After 1980, of course, a very different financial system emerged. In the deregulation-minded Reagan era, old-fashioned banking was increasingly replaced by wheeling and dealing on a grand scale. The new system was much bigger than the old regime: On the eve of the current crisis, finance and insurance accounted for 8 percent of G.D.P., more than twice their share in the 1960s. By early last year, the Dow contained five financial companies -- giants like A.I.G., Citigroup and Bank of America.
And finance became anything but boring. It attracted many of our sharpest minds and made a select few immensely rich.

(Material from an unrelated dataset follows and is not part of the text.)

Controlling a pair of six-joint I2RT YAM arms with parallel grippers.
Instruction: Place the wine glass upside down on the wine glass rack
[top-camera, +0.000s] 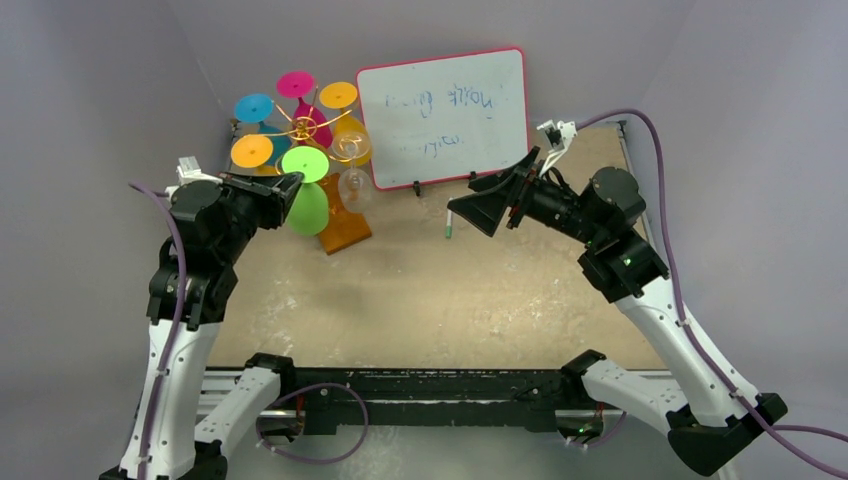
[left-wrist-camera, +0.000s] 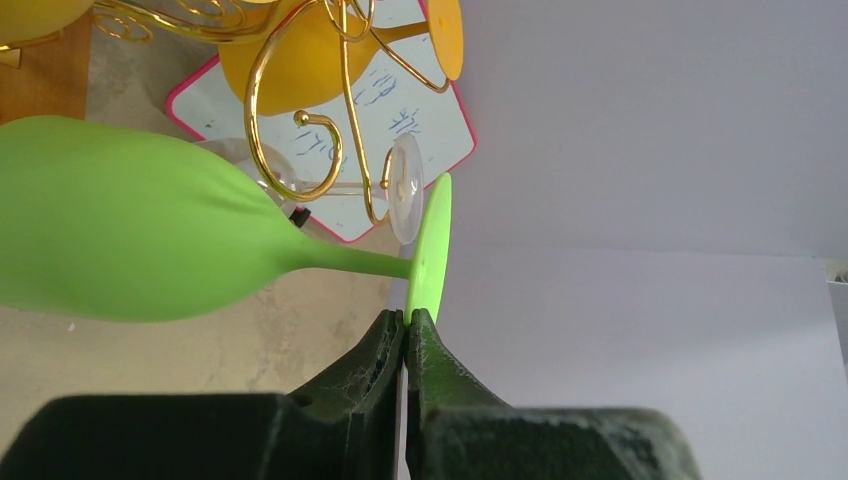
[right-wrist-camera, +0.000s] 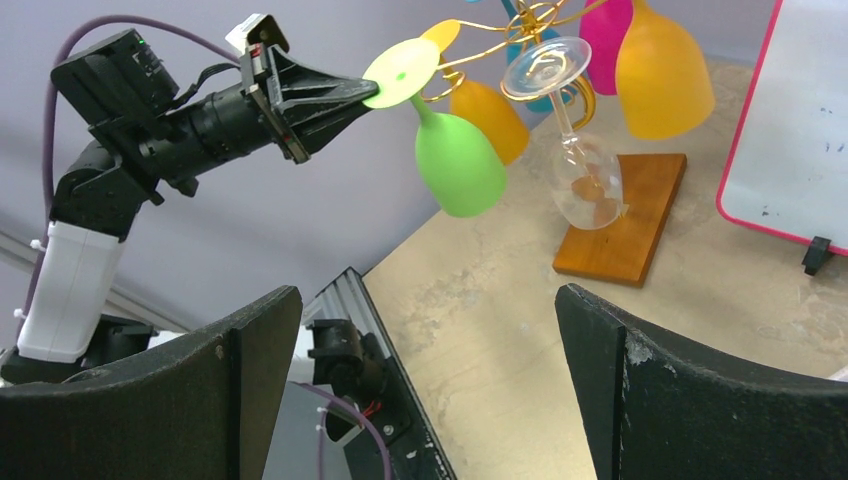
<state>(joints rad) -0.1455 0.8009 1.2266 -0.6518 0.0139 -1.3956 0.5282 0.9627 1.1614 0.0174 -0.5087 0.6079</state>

Underlying the glamorous new world of finance was the process of securitization. Loans no longer stayed with the lender. Instead, they were sold on to others, who sliced, diced and puréed individual debts to synthesize new assets. Subprime mortgages, credit card debts, car loans -- all went into the financial system's juicer. Out the other end, supposedly, came sweet-tasting AAA investments. And financial wizards were lavishly rewarded for overseeing the process.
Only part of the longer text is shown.